THE APEX TIMES
Jamendo sues Suno again, alleging AI training used its production music catalog and metadata without permission
The production music firm Jamendo filed a new copyright lawsuit targeting the AI music service Suno, continuing a broader dispute over whether training practices for generative tools require licenses.
A production music company, Jamendo, has filed another copyright lawsuit against the AI music service Suno, according to reporting by Billboard. The suit renews a key question for the fast-growing generative-music industry, whether AI systems can use existing music catalogs and related information to train models without obtaining rights-holder permission.
Billboard reports that Jamendo’s complaint makes similar allegations to claims Jamendo brought against Nvidia last week. In both cases, the core contention is that unlicensed use of Jamendo’s catalog and metadata occurred during the training of AI systems and that such use infringes copyright and related protections.
The dispute also highlights how catalog data can become part of the litigation record. Jamendo’s allegations, as described by Billboard, focus not only on the underlying music works but also on metadata, a component used to organize, identify, and connect musical content for rights management, search, and distribution. Rights holders and platforms have increasingly disagreed about whether metadata is treated as protectable content and whether training workflows can treat it as freely usable.

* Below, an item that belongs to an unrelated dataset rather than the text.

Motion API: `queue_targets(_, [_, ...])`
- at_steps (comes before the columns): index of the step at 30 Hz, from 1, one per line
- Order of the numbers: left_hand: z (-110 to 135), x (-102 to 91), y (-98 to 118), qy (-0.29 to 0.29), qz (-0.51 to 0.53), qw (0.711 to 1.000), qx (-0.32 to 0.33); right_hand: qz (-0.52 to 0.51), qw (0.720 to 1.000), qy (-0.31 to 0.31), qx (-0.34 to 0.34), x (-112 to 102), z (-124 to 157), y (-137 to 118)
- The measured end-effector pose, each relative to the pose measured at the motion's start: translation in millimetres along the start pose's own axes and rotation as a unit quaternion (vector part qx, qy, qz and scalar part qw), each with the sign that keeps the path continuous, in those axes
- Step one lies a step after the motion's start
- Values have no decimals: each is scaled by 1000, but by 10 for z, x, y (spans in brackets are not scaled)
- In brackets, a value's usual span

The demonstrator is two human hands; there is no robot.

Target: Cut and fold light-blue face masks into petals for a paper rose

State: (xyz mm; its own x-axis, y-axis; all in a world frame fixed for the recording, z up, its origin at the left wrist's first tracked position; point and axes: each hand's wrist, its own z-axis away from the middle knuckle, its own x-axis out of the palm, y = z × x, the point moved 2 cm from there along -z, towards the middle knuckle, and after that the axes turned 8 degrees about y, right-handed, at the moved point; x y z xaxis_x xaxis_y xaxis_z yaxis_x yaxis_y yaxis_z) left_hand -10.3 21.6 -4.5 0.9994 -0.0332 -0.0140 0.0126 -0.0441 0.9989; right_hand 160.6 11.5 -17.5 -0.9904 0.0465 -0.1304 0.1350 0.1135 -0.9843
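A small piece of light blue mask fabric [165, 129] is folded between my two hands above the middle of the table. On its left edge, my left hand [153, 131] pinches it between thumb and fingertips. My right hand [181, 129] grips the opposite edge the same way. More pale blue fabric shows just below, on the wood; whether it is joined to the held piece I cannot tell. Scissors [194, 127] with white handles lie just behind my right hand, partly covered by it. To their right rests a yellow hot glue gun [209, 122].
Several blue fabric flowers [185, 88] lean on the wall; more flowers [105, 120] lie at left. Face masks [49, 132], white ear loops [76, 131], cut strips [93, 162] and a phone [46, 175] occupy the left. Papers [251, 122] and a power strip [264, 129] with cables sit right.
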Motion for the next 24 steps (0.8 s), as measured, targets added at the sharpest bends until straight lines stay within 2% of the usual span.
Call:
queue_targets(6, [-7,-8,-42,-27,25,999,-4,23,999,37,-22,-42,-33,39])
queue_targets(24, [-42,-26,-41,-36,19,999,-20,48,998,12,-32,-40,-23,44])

Suno, an AI system that generates music from text prompts, has faced mounting scrutiny as courts and rightsholder groups test the boundaries of copyright law in the context of machine learning. While the lawsuit’s details and legal theories will ultimately be handled through the court process, Billboard’s reporting frames Jamendo’s action as part of a wider effort to address alleged unauthorized learning and resulting outputs.
The new filing comes as the music industry continues to debate licensing models for AI-generated content. For public-facing platforms, unresolved questions about training permissions affect compliance decisions, contractual negotiations with rights holders, and the risk profile for deploying generative features at scale.
If Jamendo’s claims proceed, the case could require the parties to address key issues that recur in AI copyright litigation, including how courts evaluate the relationship between training data and copyrighted works, and what evidentiary showing is required to link alleged copying to the training process.
In the near term, the next steps will likely include court filings related to jurisdiction and pleading requirements, followed by discovery. The pace of those proceedings will determine when any substantive rulings or settlement discussions occur, and whether other rights holders continue to file similar actions or seek consolidated handling of comparable claims.
Why It Matters
- Rights-holder licensing terms for AI training could be directly affected if courts reject or accept arguments on whether training uses copyrighted works without authorization.
- The focus on metadata in Jamendo’s allegations may influence how platforms assess data governance, catalog ingestion, and compliance practices.
- Further lawsuits like this can raise costs and legal risk for generative-music services, potentially affecting how quickly features are rolled out.
- As courts develop case-by-case rulings, the legal landscape for AI music production will become clearer for artists, publishers, and production music catalogs.
Sources
Key Facts
- Jamendo filed a new copyright lawsuit against AI music service Suno, according to Billboard.
- Billboard reports Jamendo’s allegations include the unlicensed use of its music catalog and metadata in AI training.
- Billboard says Jamendo’s Suno claims are similar to allegations it brought against Nvidia last week.
- The dispute centers on whether generative AI can be trained on existing music catalogs without permission.
- The case will proceed through standard litigation steps, with filings and discovery shaping next developments.